What the task asks
Restate all of the data below word for word.

Data extracts
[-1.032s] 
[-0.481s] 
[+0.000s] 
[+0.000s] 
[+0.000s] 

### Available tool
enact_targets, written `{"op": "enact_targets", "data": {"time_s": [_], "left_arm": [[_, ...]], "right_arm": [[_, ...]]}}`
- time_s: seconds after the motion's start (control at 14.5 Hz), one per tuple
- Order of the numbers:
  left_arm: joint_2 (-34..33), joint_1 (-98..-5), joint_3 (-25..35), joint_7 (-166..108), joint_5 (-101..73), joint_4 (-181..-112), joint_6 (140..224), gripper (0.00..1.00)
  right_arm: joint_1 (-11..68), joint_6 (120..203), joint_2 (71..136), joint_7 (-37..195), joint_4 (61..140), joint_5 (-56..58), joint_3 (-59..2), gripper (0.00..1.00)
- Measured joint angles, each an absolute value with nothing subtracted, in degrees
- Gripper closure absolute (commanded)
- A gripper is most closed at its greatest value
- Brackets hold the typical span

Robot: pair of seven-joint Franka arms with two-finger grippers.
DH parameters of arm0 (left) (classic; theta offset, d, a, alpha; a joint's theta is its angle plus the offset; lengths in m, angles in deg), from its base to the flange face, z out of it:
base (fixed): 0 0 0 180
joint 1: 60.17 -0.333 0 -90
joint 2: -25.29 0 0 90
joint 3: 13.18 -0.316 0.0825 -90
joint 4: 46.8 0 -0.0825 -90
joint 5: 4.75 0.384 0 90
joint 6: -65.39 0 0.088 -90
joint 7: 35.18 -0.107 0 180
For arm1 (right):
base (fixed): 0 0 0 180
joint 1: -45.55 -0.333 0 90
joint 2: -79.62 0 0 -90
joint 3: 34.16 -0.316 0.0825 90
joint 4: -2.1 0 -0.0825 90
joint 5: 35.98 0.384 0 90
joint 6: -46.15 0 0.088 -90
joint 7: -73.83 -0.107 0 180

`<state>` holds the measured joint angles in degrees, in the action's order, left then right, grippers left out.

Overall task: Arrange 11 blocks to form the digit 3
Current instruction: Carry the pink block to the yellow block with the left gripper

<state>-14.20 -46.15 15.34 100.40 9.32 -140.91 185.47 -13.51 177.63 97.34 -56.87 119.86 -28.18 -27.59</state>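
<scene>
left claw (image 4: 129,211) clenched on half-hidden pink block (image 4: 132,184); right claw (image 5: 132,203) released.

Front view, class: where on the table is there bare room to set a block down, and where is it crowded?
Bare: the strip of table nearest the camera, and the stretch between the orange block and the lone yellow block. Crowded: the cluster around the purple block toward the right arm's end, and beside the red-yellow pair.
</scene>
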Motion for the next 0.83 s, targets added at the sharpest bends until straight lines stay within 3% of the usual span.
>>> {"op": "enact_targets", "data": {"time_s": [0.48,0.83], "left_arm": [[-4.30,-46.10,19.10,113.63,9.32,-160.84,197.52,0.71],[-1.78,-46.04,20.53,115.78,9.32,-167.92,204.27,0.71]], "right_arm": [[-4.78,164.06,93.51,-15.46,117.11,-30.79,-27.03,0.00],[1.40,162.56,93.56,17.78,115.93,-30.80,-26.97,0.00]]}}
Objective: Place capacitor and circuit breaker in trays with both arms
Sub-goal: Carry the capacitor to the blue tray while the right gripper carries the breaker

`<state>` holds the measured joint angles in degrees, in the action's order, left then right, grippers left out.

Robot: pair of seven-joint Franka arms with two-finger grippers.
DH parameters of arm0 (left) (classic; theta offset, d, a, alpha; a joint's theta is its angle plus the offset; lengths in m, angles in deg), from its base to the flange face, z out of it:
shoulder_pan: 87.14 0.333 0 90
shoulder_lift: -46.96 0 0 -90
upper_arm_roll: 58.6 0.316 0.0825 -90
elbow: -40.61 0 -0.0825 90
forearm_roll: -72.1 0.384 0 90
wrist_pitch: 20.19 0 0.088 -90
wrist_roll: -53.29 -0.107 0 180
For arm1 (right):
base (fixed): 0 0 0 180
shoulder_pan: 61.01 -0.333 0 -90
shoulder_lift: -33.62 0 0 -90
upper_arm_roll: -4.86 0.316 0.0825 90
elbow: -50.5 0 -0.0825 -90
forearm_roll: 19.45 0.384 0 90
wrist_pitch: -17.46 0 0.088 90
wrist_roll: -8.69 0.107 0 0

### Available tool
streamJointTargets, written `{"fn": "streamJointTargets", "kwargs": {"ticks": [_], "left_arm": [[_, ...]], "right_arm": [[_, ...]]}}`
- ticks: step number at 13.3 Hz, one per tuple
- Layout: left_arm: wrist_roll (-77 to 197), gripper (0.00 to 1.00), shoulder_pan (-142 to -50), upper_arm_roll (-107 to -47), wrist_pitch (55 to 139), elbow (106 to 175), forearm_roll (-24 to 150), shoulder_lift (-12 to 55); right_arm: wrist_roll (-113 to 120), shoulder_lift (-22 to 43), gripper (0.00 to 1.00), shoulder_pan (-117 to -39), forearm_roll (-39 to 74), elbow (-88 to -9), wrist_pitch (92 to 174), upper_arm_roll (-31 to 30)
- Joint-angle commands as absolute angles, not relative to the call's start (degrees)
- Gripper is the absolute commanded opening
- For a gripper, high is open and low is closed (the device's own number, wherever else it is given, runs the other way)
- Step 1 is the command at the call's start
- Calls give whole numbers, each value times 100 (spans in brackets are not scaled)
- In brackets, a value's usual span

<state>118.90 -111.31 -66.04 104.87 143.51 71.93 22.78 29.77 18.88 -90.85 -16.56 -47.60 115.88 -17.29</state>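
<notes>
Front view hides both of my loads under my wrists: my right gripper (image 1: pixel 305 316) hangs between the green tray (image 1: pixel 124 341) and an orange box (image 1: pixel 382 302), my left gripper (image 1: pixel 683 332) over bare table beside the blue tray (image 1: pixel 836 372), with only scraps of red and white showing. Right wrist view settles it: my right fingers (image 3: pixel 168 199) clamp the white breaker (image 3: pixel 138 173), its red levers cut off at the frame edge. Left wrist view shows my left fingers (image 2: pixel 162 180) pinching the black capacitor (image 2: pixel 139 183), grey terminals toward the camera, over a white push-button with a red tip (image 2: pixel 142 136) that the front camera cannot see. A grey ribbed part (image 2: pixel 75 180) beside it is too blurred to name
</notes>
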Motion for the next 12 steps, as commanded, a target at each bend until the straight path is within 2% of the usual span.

Solution to this problem
[-1.032s] 
[-0.481s] 
[+0.000s] 
[+0.000s] 
[+0.000s] 

### Available tool
enact_targets, written `{"op": "enact_targets", "data": {"time_s": [_], "left_arm": [[_, ...]], "right_arm": [[_, ...]]}}`
- time_s: seconds after the motion's start (control at 14.5 Hz), one per tuple
- Order of the numbers:
  left_arm: joint_2 (-34..33), joint_1 (-98..-5), joint_3 (-25..35), joint_7 (-166..108), joint_5 (-101..73), joint_4 (-181..-112), joint_6 (140..224), gripper (0.00..1.00)
  right_arm: joint_1 (-11..68), joint_6 (120..203), joint_2 (71..136), joint_7 (-37..195), joint_4 (61..140), joint_5 (-56..58), joint_3 (-59..2), gripper (0.00..1.00)
- Measured joint angles, each an absolute value with nothing subtracted, in degrees
- Gripper closure absolute (commanded)
- A gripper is most closed at its greatest value
- Brackets hold the typical span

Robot: pair of seven-joint Franka arms with two-finger grippers.
DH parameters of arm0 (left) (classic; theta offset, d, a, alpha; a joint's theta is its angle plus the offset; lengths in m, angles in deg), from its base to the flange face, z out of it:
base (fixed): 0 0 0 180
joint 1: 60.17 -0.333 0 -90
joint 2: -25.29 0 0 90
joint 3: 13.18 -0.316 0.0825 -90
joint 4: 46.8 0 -0.0825 -90
joint 5: 4.75 0.384 0 90
joint 6: -65.39 0 0.088 -90
joint 7: 35.18 -0.107 0 180
For arm1 (right):
base (fixed): 0 0 0 180
joint 1: -45.55 -0.333 0 90
joint 2: -79.62 0 0 -90
joint 3: 34.16 -0.316 0.0825 90
joint 4: -2.1 0 -0.0825 90
joint 5: 35.98 0.384 0 90
joint 6: -46.15 0 0.088 -90
joint 7: -73.83 -0.107 0 180

`<state>` holds the measured joint angles in degrees, in the action's order, left then right, grippers left out.

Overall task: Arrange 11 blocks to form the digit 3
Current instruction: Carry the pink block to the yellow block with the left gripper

<state>-14.20 -46.15 15.34 100.40 9.32 -140.91 185.47 -13.51 177.63 97.34 -56.87 119.86 -28.18 -27.59</state>
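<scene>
left claw (image 4: 129,211) clenched on half-hidden pink block (image 4: 132,184); right claw (image 5: 132,203) released.

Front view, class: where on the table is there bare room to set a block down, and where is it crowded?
Bare: the strip of table nearest the camera, and the stretch between the orange block and the lone yellow block. Crowded: the cluster around the purple block toward the right arm's end, and beside the red-yellow pair.
</scene>
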Motion for the next 0.83 s, targets added at the sharpest bends until straight lines stay within 3% of the usual span.
>>> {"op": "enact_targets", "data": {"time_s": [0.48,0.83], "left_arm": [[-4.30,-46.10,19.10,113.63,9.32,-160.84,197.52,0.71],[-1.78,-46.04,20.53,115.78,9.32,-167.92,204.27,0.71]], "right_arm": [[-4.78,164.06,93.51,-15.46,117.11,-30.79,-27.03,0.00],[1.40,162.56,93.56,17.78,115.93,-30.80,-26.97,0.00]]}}
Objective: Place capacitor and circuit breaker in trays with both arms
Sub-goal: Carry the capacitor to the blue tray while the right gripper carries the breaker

`<state>` holds the measured joint angles in degrees, in the action's order, left then right, grippers left out.

Robot: pair of seven-joint Franka arms with two-finger grippers.
DH parameters of arm0 (left) (classic; theta offset, d, a, alpha; a joint's theta is its angle plus the offset; lengths in m, angles in deg), from its base to the flange face, z out of it:
shoulder_pan: 87.14 0.333 0 90
shoulder_lift: -46.96 0 0 -90
upper_arm_roll: 58.6 0.316 0.0825 -90
elbow: -40.61 0 -0.0825 90
forearm_roll: -72.1 0.384 0 90
wrist_pitch: 20.19 0 0.088 -90
wrist_roll: -53.29 -0.107 0 180
For arm1 (right):
base (fixed): 0 0 0 180
shoulder_pan: 61.01 -0.333 0 -90
shoulder_lift: -33.62 0 0 -90
upper_arm_roll: -4.86 0.316 0.0825 90
elbow: -50.5 0 -0.0825 -90
forearm_roll: 19.45 0.384 0 90
wrist_pitch: -17.46 0 0.088 90
wrist_roll: -8.69 0.107 0 0

### Available tool
streamJointTargets, written `{"fn": "streamJointTargets", "kwargs": {"ticks": [_], "left_arm": [[_, ...]], "right_arm": [[_, ...]]}}`
- ticks: step number at 13.3 Hz, one per tuple
- Layout: left_arm: wrist_roll (-77 to 197), gripper (0.00 to 1.00), shoulder_pan (-142 to -50), upper_arm_roll (-107 to -47), wrist_pitch (55 to 139), elbow (106 to 175), forearm_roll (-24 to 150), shoulder_lift (-12 to 55); right_arm: wrist_roll (-113 to 120), shoulder_lift (-22 to 43), gripper (0.00 to 1.00), shoulder_pan (-117 to -39), forearm_roll (-39 to 74), elbow (-88 to -9), wrist_pitch (92 to 174), upper_arm_roll (-31 to 30)
- Joint-angle commands as absolute angles, not relative to the call's start (degrees)
- Gripper is the absolute commanded opening
- For a gripper, high is open and low is closed (the device's own number, wherever else it is given, runs the other way)
- Step 1 is the command at the call's start
- Calls give whole numbers, each value times 100 (spans in brackets are not scaled)
- In brackets, a value's usual span

<state>118.90 -111.31 -66.04 104.87 143.51 71.93 22.78 29.77 18.88 -90.85 -16.56 -47.60 115.88 -17.29</state>
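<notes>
Front view hides both of my loads under my wrists: my right gripper (image 1: pixel 305 316) hangs between the green tray (image 1: pixel 124 341) and an orange box (image 1: pixel 382 302), my left gripper (image 1: pixel 683 332) over bare table beside the blue tray (image 1: pixel 836 372), with only scraps of red and white showing. Right wrist view settles it: my right fingers (image 3: pixel 168 199) clamp the white breaker (image 3: pixel 138 173), its red levers cut off at the frame edge. Left wrist view shows my left fingers (image 2: pixel 162 180) pinching the black capacitor (image 2: pixel 139 183), grey terminals toward the camera, over a white push-button with a red tip (image 2: pixel 142 136) that the front camera cannot see. A grey ribbed part (image 2: pixel 75 180) beside it is too blurred to name
</notes>
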Motion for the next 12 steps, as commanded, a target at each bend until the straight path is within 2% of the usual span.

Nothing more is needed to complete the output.